Rina tersenyum lebar. “Hari ini Rina mau dikocok bareng-bareng. Kontol kalian semua… Rina mau di semua lubang. Rina mau jadi pelacur kelas ini.”
Mereka langsung menyerbu. Dimas entot memek Rina dari depan, Reza entot mulutnya, Fikri entot pantatnya, Pak Budi meremas payudaranya, Joko mengocok kontolnya di depan wajah Rina.

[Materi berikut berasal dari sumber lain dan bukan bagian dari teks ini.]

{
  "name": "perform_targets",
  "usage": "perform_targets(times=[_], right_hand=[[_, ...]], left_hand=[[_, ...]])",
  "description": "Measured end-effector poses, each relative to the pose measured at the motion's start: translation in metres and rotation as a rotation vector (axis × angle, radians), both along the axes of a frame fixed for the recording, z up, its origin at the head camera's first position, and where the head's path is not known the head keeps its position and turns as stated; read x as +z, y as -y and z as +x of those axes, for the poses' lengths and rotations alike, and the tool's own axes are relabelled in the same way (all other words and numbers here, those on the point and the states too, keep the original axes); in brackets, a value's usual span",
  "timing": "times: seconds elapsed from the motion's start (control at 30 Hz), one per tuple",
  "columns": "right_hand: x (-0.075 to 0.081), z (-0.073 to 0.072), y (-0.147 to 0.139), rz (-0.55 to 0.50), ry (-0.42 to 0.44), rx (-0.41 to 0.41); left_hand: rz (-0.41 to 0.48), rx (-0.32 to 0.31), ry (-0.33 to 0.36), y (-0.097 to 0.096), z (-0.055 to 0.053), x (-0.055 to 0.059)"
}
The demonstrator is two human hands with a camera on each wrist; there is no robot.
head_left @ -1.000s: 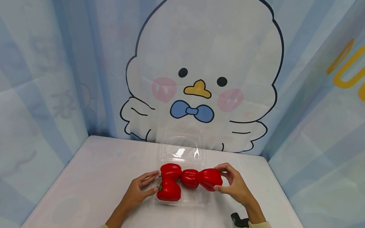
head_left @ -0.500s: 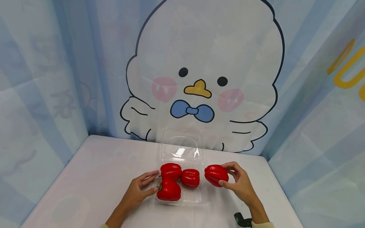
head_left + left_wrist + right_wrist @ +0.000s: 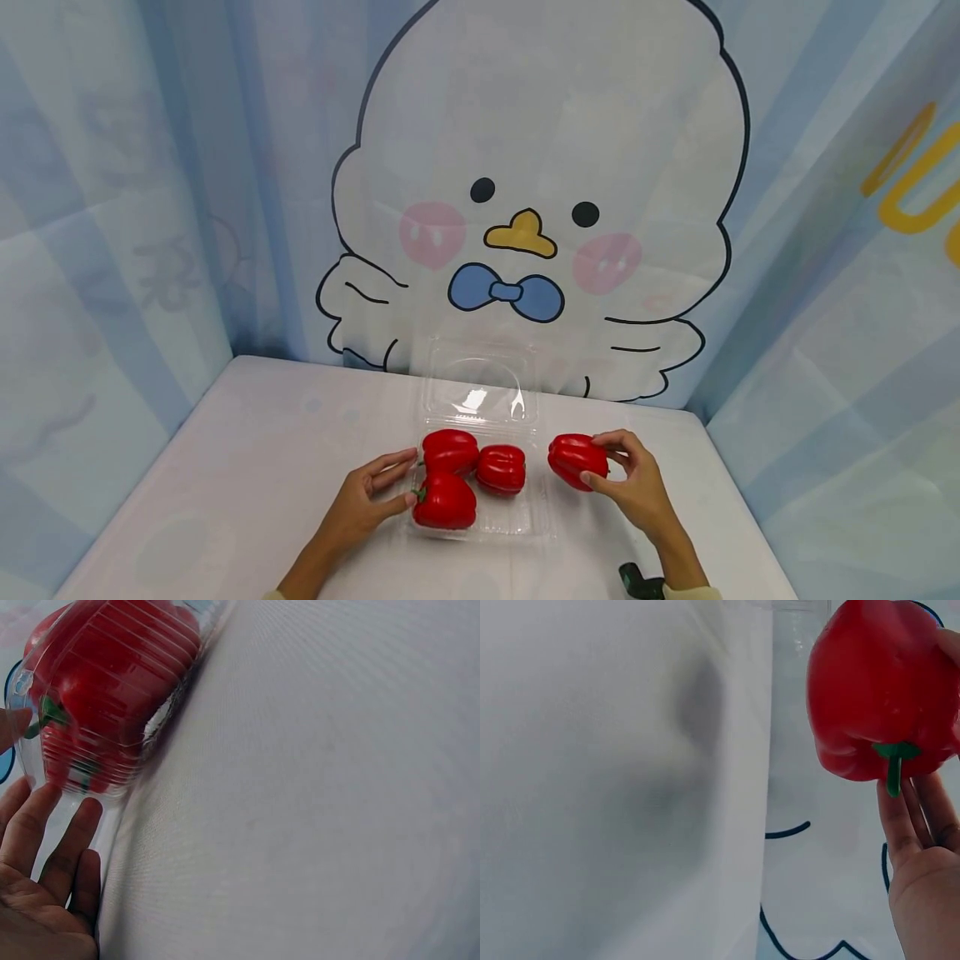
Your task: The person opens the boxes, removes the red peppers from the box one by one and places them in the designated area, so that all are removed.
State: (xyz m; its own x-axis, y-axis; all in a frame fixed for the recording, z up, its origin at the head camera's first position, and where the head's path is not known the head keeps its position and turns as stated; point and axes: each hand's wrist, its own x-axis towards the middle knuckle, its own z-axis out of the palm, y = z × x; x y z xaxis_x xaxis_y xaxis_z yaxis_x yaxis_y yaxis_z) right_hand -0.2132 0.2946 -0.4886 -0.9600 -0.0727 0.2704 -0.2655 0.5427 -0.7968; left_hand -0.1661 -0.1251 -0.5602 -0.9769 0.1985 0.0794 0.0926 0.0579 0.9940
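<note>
My right hand [image 3: 637,487] holds a red bell pepper [image 3: 576,460] between thumb and fingers, raised to the right of a clear plastic clamshell box [image 3: 517,518]. In the right wrist view, the pepper [image 3: 881,690] shows its green stem facing the camera. Three more red bell peppers lie in the box: one at the back left [image 3: 450,451], one at the front left [image 3: 446,502] and one to the right [image 3: 501,469]. My left hand [image 3: 367,496] rests its fingertips and thumb at the box's left side. Its fingers [image 3: 26,829] are fairly straight against the ribbed plastic.
The box's transparent lid [image 3: 480,383] stands up behind it, close to the printed curtain [image 3: 525,108]. A white tabletop [image 3: 247,467] lies beneath everything. Curtain walls rise on the left and right. A dark green object [image 3: 639,582] sits by the right wrist.
My right hand has moved right with its bell pepper, away from the pepper at the box's right and out past the box's edge. The left hand and the other peppers stay put.
</note>
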Motion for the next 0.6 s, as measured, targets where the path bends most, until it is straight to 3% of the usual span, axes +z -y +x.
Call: perform_targets(times=[0.6], right_hand=[[-0.017, -0.010, -0.002, 0.096, 0.064, -0.082]], left_hand=[[-0.010, 0.027, 0.030, -0.001, -0.001, -0.002]])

Rina cuma bisa mendesah-desah bahagia di antara kontol-kontol yang mengisi tubuhnya. “Lebih kasar… entot Rina sampe Rina nggak bisa jalan besok… Rina maniak seks… Rina milik kalian semua…”
Sperma muncrat di mana-mana—di memek, di pantat, di mulut, di payudara. Rina orgasme berkali-kali sampe tubuhnya gemetar hebat.
Dia cuma tertawa puas di akhir, tubuh penuh sperma. “Besok… siapa lagi yang mau ngejilatin Rina? Rina masih sange…”
Dan begitulah adikku. Maniak seks yang nggak pernah puas. Tiap hari adegan baru, tiap hari kontol baru. Dan aku? Aku cuma bisa menikmati… dan kadang ikut nimbrung.